07h00min AM: Finalmente chegou o corpo. O funcionário da funerária, um sujeito alto e obeso, de nome Pilatos, segurava uma das alças do caixão com uma mão, enquanto que com a outra devorava um grande sanduiche de presunto. Ironicamente de presunto. A morte não mais o assustava, pelo contrário, a cada notícia de óbito ele esboçava um leve sorriso.

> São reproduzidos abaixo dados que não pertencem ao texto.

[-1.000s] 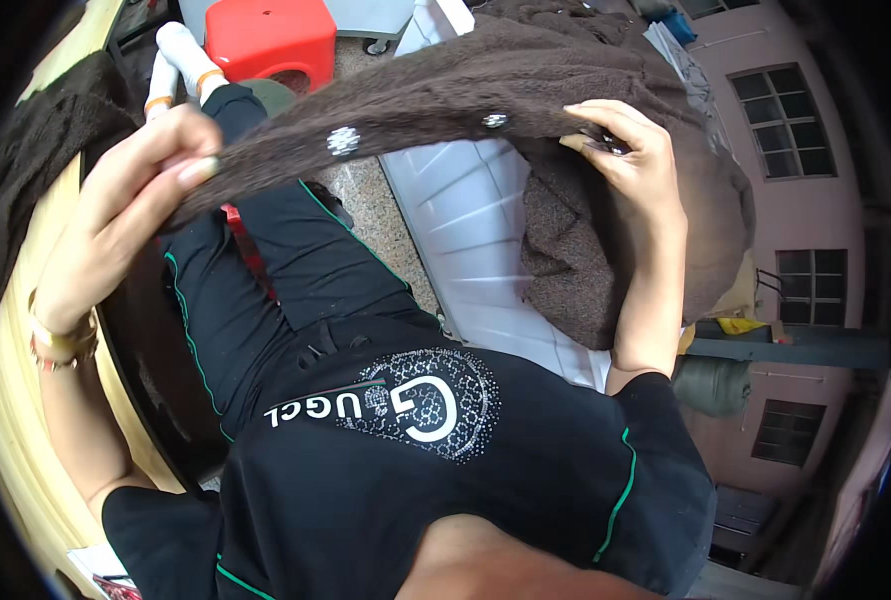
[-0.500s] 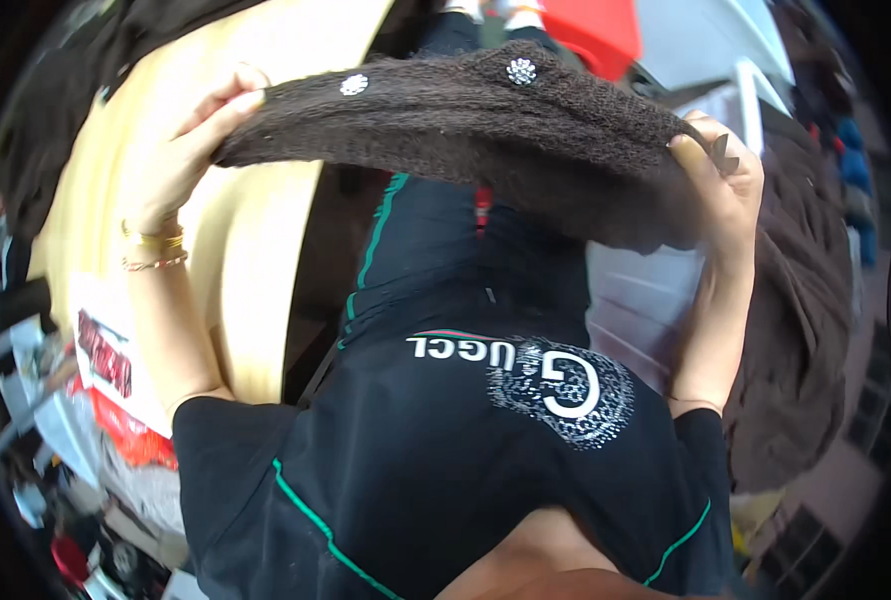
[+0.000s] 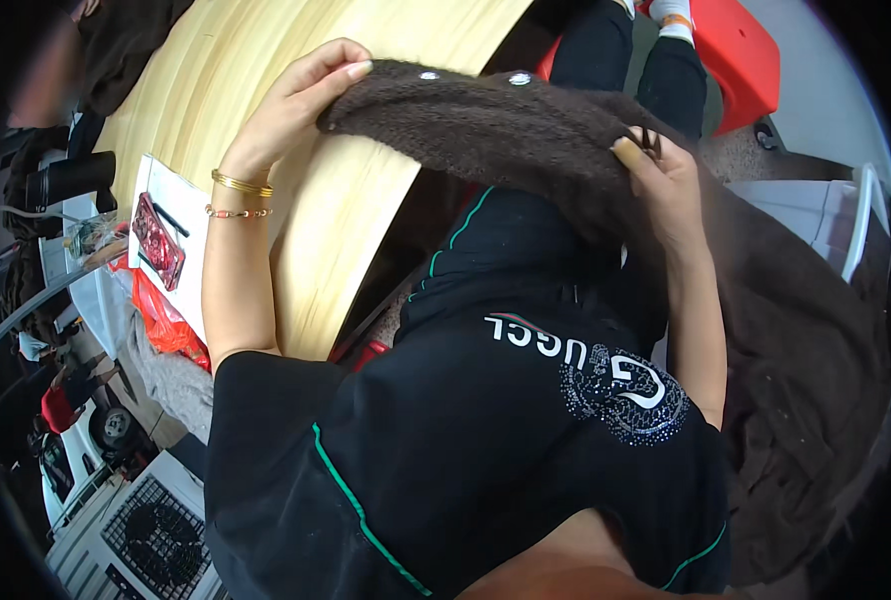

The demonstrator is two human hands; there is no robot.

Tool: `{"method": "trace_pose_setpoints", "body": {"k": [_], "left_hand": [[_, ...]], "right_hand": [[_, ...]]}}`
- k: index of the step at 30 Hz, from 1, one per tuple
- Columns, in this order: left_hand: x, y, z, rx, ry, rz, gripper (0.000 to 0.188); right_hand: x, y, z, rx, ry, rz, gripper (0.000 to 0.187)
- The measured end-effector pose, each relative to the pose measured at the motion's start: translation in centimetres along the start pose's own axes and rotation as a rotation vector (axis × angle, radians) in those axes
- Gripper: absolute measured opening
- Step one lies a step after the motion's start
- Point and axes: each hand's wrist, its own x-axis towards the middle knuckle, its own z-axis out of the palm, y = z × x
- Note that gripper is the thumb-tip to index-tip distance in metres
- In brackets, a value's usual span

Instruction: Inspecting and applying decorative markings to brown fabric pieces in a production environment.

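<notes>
A dark brown, fuzzy knit garment (image 3: pixel 486 130) is held up across my lap, its edge stretched between both hands. Two round sparkly buttons (image 3: pixel 521 79) sit along its far edge. My left hand (image 3: pixel 311 88), with bracelets at the wrist, pinches the garment's left end between thumb and fingers, over the table. Its right part is gripped by my right hand (image 3: pixel 666 175), whose thumb has a yellowish covering on the tip. A small dark object with thin prongs (image 3: pixel 650 142) shows by those right fingers; its kind is unclear.
A light wooden table (image 3: pixel 356 215) lies to my left, bearing a phone in a red patterned case (image 3: pixel 161 240), a pen and white paper. More brown fabric (image 3: pixel 796 370) is heaped at my right. A red stool (image 3: pixel 736 65) stands ahead, and a red plastic bag (image 3: pixel 166 315) hangs beside the table.
My hands have come closer together, so the garment's edge spans a shorter width. The view has turned, showing more of the table, the phone and the red stool.
</notes>
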Motion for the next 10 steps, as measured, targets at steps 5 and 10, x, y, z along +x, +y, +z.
{"method": "trace_pose_setpoints", "body": {"k": [5, 10], "left_hand": [[1.5, 2.6, 5.7, -0.135, -0.168, 0.043, 0.018], [3.7, 4.5, 9.9, -0.093, -0.245, 0.14, 0.019]], "right_hand": [[-4.6, 1.4, -5.0, -0.044, 0.088, -0.113, 0.014], [-7.0, 2.6, -9.0, -0.129, 0.072, -0.086, 0.019]]}}
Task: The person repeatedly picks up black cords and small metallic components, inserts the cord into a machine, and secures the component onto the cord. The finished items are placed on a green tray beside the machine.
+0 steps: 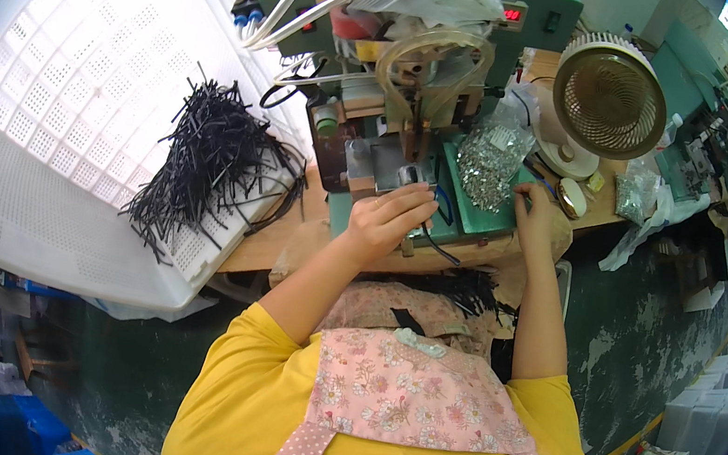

Como matadores de aluguel, coveiros, fabricantes de caixões, vendedores de flores a porta do cemitério em dia de finados ele felicitava pela morte para que o negócio continuasse lucrativo. Para Pilatos era a garantia de que sua empresa continuaria viva.
08h00min AM: Chegaram as primeiras pessoas e com elas seis coroas de flores, ele realmente era querido. ERA UM VELÓRIO COMO OUTRO QUALQUER. Vieram os curiosos, os vizinhos, o pessoal do trabalho, os membros da igreja. Também vieram os piadistas, velório sem a turma da piada não é velório.
09h00min AM: Pedro Judas se debruçou em cima do caixão do pai. Fazia cinco anos que não se falavam. Havia negado por três vezes o pedido de visitas feito por João Jesus. Estranho pensar que só pensou na morte no momento em que ela visitou a sua casa. Acreditou que as tragédias sempre ocorreriam em outras famílias. Apostou erradamente que sempre haveria tempo para se desculpar, para dizer "me perdoe, você é especial para mim, eu te amo".
Na porta do velório o TEMPO e a MORTE riam da desgraça de Pedro Judas. Gargalhavam na companhia da turma da piada e do sujeito da funerária que carregava o presunto nas mãos. Lamentou o momento de sua concepção, blasfemou contra os deuses pelo seu tão doloroso opróbrio.
11h00min AM: Ana chegou ao velório. Pelo modo escandaloso com que chorava julgaram-na que estava alcoolizada. Dizia ter trabalhado na carpintaria com João Jesus. Tive a impressão de que ela era quem derramava as lágrimas mais sinceras. Mais sinceras até que as próprias lágrimas de Maria Madalena. Disseram que era o efeito do vinho. O pessoal da piada aproveitou a deixa para lançar um novo gracejo.
14h00min PM: Com direito a carreata de doze carros o caixão do bondoso homem seguiu rumo ao cemitério da Saudade localizado na rua do Calvário. Reparei um detalhe que me chamou a atenção: a corda utilizada para abaixar o caixão de João Jesus era a mesma utilizada para abaixar os caixões dos ricos empresários da cidade. Talvez a MORTE e somente ela, tem esse poder, equiparar por alguns segundos ? precisamente os 12 segundos que são gastos para abaixar o caixão até a cova ? os famigerados dos endinheirados.
A vida seguiu após a morte de João Jesus. Maria Madalena com a sua dor. Pedro Judas com o seu remorso. Ana com seu choro incompreendido. O pessoal da piada com um repertório ainda mais engraçado. Dizem que Pilatos agora acompanha seus clientes mais de perto, visita com um sorriso maroto a UTI do hospital da cidade.